**Work required**
Every line from the top of the material through the line holding "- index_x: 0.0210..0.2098" should be copied exactly, and only those lines.

===== Data extract

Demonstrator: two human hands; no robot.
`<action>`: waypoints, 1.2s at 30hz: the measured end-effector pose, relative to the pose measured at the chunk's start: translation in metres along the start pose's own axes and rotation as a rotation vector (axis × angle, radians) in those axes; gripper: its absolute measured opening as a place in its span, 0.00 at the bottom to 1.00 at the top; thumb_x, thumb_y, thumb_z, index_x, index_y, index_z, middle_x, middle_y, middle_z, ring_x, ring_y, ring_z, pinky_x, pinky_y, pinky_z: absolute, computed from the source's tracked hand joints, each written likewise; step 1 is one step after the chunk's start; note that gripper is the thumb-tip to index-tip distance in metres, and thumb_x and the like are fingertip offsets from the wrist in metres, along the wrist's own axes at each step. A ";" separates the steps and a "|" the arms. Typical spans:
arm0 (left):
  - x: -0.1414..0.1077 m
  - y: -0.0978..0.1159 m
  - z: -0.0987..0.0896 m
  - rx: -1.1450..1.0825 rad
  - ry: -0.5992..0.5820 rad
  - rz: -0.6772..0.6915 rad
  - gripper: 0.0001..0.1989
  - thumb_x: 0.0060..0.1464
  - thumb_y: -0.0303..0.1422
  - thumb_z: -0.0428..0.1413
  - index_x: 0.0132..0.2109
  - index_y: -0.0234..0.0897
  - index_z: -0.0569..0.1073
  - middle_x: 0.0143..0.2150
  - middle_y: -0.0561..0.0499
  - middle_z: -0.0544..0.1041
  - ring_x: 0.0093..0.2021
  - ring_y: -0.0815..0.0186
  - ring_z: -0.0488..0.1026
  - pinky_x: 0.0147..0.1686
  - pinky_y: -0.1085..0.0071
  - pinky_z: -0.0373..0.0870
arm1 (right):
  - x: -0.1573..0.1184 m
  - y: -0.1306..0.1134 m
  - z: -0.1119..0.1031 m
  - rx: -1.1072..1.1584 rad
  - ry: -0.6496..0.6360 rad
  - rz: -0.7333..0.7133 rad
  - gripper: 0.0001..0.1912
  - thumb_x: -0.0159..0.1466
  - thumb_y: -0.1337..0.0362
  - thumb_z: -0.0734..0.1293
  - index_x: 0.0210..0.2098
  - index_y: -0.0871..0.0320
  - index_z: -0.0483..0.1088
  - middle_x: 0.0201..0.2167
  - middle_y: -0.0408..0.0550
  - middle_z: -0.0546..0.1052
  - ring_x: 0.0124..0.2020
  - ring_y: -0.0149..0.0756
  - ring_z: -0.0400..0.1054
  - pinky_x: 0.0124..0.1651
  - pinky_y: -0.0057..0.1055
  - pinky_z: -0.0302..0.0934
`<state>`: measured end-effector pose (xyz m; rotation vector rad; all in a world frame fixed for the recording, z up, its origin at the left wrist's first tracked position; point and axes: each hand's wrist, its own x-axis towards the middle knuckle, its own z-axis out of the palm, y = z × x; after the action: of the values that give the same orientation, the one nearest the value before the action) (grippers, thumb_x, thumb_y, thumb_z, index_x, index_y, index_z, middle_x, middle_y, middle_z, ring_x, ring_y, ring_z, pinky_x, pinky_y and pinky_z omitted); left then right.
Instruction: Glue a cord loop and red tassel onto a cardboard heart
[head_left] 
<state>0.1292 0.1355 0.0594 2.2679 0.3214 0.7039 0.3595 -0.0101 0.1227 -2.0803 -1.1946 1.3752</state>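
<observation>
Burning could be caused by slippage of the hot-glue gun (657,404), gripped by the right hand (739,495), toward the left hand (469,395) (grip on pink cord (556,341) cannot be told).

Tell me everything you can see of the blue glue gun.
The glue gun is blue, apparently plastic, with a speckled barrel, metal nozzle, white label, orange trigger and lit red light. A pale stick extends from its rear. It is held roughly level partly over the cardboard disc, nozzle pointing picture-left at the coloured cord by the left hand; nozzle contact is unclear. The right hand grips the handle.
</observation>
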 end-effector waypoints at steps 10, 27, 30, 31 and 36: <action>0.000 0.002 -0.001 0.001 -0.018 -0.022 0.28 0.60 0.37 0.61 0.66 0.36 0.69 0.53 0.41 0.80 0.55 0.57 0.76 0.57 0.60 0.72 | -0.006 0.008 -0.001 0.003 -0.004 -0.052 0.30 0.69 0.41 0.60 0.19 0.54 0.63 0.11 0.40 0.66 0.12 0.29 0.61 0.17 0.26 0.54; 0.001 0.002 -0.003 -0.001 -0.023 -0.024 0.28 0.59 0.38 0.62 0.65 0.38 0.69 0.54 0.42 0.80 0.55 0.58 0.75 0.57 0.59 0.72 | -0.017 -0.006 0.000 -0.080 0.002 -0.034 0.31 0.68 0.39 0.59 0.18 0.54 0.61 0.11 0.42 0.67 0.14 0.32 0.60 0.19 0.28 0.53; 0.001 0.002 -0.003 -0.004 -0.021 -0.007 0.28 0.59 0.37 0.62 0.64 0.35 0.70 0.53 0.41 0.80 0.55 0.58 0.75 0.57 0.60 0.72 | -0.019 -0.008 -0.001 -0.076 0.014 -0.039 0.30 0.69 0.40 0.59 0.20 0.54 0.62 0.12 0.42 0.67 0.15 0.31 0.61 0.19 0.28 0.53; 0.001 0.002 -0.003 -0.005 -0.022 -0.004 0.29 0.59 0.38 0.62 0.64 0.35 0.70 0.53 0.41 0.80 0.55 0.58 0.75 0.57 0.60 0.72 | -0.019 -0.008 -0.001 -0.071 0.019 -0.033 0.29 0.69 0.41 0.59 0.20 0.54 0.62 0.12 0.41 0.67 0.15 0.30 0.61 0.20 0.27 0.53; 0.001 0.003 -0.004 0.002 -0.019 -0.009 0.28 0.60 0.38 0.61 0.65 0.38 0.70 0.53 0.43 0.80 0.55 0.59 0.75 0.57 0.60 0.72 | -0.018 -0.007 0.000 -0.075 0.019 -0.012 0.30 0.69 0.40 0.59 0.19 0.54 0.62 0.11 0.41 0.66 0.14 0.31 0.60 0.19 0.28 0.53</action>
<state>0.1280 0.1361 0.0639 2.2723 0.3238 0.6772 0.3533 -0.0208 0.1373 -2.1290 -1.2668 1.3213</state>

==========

**Expected answer**
Demonstrator: two human hands; no robot.
`<action>`: waypoints, 1.2s at 30hz: the measured end-effector pose, relative to the pose measured at the chunk's start: translation in metres along the start pose's own axes and rotation as a rotation vector (axis × angle, radians) in those axes; gripper: its absolute measured opening as a place in its span, 0.00 at the bottom to 1.00 at the top; thumb_x, thumb_y, thumb_z, index_x, index_y, index_z, middle_x, middle_y, middle_z, ring_x, ring_y, ring_z, pinky_x, pinky_y, pinky_z: absolute, computed from the source's tracked hand joints, each written likewise; step 1 is one step after the chunk's start; note that gripper is the thumb-tip to index-tip distance in metres, and thumb_x and the like are fingertip offsets from the wrist in metres, along the wrist's own axes at each step. A ";" separates the steps and a "|" the arms. Typical spans:
arm0 (left):
  - x: -0.1414..0.1077 m
  - y: -0.0978..0.1159 m
  - z: -0.0987..0.0896 m
  - rx: -1.1450..1.0825 rad
  - ry: -0.5992..0.5820 rad
  - rz: -0.6772..0.6915 rad
  - gripper: 0.0001..0.1989
  - thumb_x: 0.0060..0.1464
  - thumb_y: -0.0303..0.1422
  - thumb_z: -0.0428..0.1413
  - index_x: 0.0132..0.2109
  - index_y: -0.0234..0.0897
  - index_z: -0.0569..0.1073
  - middle_x: 0.0143..0.2150
  - middle_y: -0.0561..0.0499
  - middle_z: -0.0544..0.1041
  - ring_x: 0.0093..0.2021
  - ring_y: -0.0815..0.0186
  - ring_z: -0.0488..0.1026
  - pinky_x: 0.0147..0.1686
  - pinky_y: -0.1085..0.0071
  - pinky_z: -0.0373..0.0870
arm1 (right):
  - x: -0.1573..0.1184 m
  - y: -0.1306..0.1134 m
  - z: -0.1119..0.1031 m
  - rx: -1.1072..1.1584 rad
  - ry: -0.6496..0.6360 rad
  - rz: -0.7333..0.7133 rad
  - gripper: 0.0001..0.1912
  - thumb_x: -0.0159..0.1466
  - thumb_y: -0.1337..0.0362
  - thumb_z: -0.0734..0.1293
  - index_x: 0.0210..0.2098

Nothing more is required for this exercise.